Open den-run-ai opened 4 years ago
My following comments assume you're NOT using the python front end (I can't answer whether or not it's duplicated).
None of the following depends on the mini-batch size.
First, without using the data_store (This is the default which you'll get if you don't include one of the cmd line flags: --preload_data_store, --use_data_store, --data_store_cache): each image is read from file when it's requested; so each image will be read from file once per epoch. You should probably use the data_store for better performance.
Using the data_store: --use_data_store each image is read from file the first time it's requested (during the 1st epoch) and is then cached into memory in the data_store --preload_data_store all images are read from file into memory prior to commencement of the 1st epoch, then cached into memory in the data_store In the preceeding, each rank 'owns' a portion of the data, and there is a data-exchange MPI-based function call at the beginning of each epoch (except the first, if --use_data_store)

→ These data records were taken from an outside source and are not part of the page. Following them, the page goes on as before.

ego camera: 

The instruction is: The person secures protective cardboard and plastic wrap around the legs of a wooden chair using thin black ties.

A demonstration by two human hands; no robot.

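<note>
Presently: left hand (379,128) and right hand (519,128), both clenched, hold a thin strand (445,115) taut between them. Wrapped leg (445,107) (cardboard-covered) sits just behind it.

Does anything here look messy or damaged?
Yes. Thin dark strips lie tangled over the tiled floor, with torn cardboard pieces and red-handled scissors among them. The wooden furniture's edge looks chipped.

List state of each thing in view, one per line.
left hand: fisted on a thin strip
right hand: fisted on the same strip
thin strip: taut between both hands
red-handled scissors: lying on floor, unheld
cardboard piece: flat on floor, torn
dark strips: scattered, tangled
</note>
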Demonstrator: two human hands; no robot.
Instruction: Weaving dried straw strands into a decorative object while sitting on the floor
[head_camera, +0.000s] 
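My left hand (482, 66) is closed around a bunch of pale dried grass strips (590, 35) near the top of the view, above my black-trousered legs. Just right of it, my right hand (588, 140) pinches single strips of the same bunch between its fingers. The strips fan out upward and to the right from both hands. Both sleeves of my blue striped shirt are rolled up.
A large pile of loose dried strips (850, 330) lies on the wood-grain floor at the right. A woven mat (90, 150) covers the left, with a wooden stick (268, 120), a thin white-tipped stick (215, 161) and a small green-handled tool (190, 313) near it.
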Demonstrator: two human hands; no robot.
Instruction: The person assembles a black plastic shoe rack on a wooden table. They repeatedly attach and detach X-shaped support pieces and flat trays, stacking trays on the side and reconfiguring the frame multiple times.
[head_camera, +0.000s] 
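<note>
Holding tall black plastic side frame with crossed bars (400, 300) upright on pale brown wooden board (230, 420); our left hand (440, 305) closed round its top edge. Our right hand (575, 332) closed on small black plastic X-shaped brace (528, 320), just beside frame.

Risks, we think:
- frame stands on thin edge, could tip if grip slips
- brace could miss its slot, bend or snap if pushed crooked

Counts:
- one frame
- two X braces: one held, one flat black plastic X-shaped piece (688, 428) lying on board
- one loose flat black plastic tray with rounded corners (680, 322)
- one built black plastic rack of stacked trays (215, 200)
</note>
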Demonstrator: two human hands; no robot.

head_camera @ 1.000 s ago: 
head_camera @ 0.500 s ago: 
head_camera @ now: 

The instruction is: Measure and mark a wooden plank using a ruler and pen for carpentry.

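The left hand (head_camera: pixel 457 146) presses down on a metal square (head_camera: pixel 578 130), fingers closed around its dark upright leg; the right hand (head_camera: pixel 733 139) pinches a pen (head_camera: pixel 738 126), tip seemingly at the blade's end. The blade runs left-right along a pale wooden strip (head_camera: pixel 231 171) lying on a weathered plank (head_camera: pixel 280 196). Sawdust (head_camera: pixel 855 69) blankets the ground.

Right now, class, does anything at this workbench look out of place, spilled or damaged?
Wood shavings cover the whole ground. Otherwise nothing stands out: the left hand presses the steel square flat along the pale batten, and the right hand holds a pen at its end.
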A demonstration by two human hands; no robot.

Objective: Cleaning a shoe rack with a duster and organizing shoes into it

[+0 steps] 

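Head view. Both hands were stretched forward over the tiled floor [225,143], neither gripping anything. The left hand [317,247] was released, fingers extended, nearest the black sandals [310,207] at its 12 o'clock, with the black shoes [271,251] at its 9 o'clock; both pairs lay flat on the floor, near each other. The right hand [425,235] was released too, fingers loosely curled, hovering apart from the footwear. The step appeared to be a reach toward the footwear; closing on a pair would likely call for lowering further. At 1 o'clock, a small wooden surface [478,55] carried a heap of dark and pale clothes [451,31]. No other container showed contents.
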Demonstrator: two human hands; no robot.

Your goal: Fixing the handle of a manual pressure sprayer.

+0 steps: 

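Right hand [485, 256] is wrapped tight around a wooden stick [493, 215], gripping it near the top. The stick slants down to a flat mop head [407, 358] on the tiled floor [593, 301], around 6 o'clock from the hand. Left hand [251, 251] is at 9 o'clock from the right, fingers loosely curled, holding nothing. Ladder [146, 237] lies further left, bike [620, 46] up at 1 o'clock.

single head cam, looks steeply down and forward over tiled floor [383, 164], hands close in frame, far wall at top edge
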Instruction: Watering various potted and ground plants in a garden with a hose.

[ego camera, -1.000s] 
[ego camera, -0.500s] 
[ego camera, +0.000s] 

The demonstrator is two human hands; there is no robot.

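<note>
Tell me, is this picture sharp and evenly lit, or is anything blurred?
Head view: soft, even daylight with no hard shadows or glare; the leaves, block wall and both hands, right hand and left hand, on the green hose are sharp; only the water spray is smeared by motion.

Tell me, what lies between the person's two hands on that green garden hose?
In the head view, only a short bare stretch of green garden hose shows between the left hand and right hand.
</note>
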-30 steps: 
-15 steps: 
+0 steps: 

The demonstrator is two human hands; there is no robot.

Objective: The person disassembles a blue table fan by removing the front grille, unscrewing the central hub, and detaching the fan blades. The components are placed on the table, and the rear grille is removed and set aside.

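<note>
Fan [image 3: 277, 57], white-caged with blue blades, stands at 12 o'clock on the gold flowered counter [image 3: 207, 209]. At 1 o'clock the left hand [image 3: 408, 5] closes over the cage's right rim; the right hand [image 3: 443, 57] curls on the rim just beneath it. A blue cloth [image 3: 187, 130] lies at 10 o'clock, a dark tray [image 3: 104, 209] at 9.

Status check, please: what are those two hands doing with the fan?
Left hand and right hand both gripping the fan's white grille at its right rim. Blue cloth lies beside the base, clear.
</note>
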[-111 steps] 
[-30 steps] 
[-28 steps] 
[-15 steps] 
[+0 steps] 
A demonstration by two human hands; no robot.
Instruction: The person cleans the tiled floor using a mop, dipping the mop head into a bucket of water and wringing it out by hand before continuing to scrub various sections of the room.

--data_store_cache each node keeps a copy of the entire data set in a shared memory segment. In this scenario, like --preload_data_store, all data is read prior to the 1st epoch, however, there are no subsequent data-exchange calls
Which gives best performance (meaning: shortest execution time).? Well, we haven't really benchmarked, but here are some guidelines (note: there's some speculation here on my part): --data_store_cache should be fastest, IF you have sufficient memory I suspect that --use_data_store may be a bit faster than --preload_data_store, but if you're running a large number of epochs they should perform about equally.
re, "hooks for parallel file systems" (e.g, lustre) there's nothing that I can think of.
What is the data loading strategy in the data reader? For example do you preload some input images from imagenet or all data is loaded on-demand depending on the batch size? Are there any configuration parameters to tweak this behavior? Are there any hooks for parallel file systems? Also is the prototext frontend deprecated for vision models?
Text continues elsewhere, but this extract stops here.